ABOUT THIS EXERCISE:
Every line from the one with "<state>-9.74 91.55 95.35" through the end of the records below should be restated word for word, and nothing outside that span.

(Saved entries)
######
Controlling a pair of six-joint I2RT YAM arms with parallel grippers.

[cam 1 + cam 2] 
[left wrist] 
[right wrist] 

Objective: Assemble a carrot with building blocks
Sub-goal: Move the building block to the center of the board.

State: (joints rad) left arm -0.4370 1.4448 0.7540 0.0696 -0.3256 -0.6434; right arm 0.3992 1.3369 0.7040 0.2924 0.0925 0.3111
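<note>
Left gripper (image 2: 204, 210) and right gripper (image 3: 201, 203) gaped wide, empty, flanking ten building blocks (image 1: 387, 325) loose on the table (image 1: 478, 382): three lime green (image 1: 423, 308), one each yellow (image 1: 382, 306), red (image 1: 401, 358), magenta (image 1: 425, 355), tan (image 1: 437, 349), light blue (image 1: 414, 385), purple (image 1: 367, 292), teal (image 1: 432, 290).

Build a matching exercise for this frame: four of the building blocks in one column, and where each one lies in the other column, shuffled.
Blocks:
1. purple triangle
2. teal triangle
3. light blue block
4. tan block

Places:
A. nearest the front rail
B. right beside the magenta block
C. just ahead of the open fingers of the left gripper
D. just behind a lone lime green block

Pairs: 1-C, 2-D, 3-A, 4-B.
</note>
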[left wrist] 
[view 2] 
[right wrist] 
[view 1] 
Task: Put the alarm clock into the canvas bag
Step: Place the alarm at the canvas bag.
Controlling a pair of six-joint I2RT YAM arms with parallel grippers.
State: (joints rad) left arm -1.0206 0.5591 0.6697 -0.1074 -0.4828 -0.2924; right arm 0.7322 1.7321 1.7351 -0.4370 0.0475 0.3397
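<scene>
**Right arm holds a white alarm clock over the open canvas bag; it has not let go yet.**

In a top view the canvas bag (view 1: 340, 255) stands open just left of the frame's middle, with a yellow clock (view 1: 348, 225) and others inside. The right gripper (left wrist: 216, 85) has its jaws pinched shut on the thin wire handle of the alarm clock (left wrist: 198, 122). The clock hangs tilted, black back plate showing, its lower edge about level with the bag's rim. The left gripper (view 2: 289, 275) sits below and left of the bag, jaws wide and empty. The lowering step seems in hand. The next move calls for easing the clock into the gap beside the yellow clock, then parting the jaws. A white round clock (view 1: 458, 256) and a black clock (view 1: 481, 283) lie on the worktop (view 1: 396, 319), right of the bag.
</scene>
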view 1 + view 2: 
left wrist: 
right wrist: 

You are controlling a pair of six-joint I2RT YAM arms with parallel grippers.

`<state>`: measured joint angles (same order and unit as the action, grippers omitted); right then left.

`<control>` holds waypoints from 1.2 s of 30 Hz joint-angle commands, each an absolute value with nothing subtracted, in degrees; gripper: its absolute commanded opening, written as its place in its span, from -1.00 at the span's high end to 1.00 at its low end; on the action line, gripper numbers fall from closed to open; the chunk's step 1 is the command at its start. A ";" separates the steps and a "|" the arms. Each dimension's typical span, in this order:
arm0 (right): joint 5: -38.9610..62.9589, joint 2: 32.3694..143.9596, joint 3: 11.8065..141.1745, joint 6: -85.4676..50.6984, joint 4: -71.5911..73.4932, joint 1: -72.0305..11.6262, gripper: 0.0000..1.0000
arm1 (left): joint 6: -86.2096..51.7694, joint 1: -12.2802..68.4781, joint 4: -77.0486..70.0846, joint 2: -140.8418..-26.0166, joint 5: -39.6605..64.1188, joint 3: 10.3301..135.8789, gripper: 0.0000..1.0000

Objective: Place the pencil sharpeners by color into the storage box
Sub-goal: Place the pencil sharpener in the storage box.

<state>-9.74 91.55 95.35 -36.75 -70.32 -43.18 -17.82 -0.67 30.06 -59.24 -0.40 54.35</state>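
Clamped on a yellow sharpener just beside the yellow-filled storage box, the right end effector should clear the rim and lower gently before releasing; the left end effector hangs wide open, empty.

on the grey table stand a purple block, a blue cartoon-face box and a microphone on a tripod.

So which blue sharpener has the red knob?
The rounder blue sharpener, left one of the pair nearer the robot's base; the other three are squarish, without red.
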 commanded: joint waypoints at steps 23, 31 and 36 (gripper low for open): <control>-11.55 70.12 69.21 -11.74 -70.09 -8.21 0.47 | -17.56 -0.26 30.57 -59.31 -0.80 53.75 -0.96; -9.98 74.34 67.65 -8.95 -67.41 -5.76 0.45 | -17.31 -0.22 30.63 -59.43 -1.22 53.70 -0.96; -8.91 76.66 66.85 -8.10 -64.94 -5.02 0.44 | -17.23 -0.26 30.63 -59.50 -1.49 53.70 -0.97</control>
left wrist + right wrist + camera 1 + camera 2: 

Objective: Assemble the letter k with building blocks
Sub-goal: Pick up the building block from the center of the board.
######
RESPONSE FOR THIS EXERCISE:
<state>-9.74 91.55 95.35 -36.75 -70.32 -43.18 -17.82 -0.67 30.06 -59.24 -0.40 54.35</state>
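Clamped on a yellow sharpener just beside the yellow-filled storage box, the right end effector should clear the rim and lower gently before releasing; the left end effector hangs wide open, empty.

on the grey table stand a purple block, a blue cartoon-face box and a microphone on a tripod.

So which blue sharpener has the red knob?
The rounder blue sharpener, left one of the pair nearer the robot's base; the other three are squarish, without red.
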 commanded: joint waypoints at steps 23, 31 and 36 (gripper low for open): <control>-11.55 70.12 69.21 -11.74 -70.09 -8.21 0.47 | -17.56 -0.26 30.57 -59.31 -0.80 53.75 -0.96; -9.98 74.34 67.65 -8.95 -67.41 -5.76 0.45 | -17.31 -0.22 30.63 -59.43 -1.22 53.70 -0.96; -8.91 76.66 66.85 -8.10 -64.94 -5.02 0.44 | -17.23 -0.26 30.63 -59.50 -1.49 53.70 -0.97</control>
left wrist + right wrist + camera 1 + camera 2: 

Objective: Assemble the letter k with building blocks
Sub-goal: Pick up the building block from the center of the board.

No further output remains.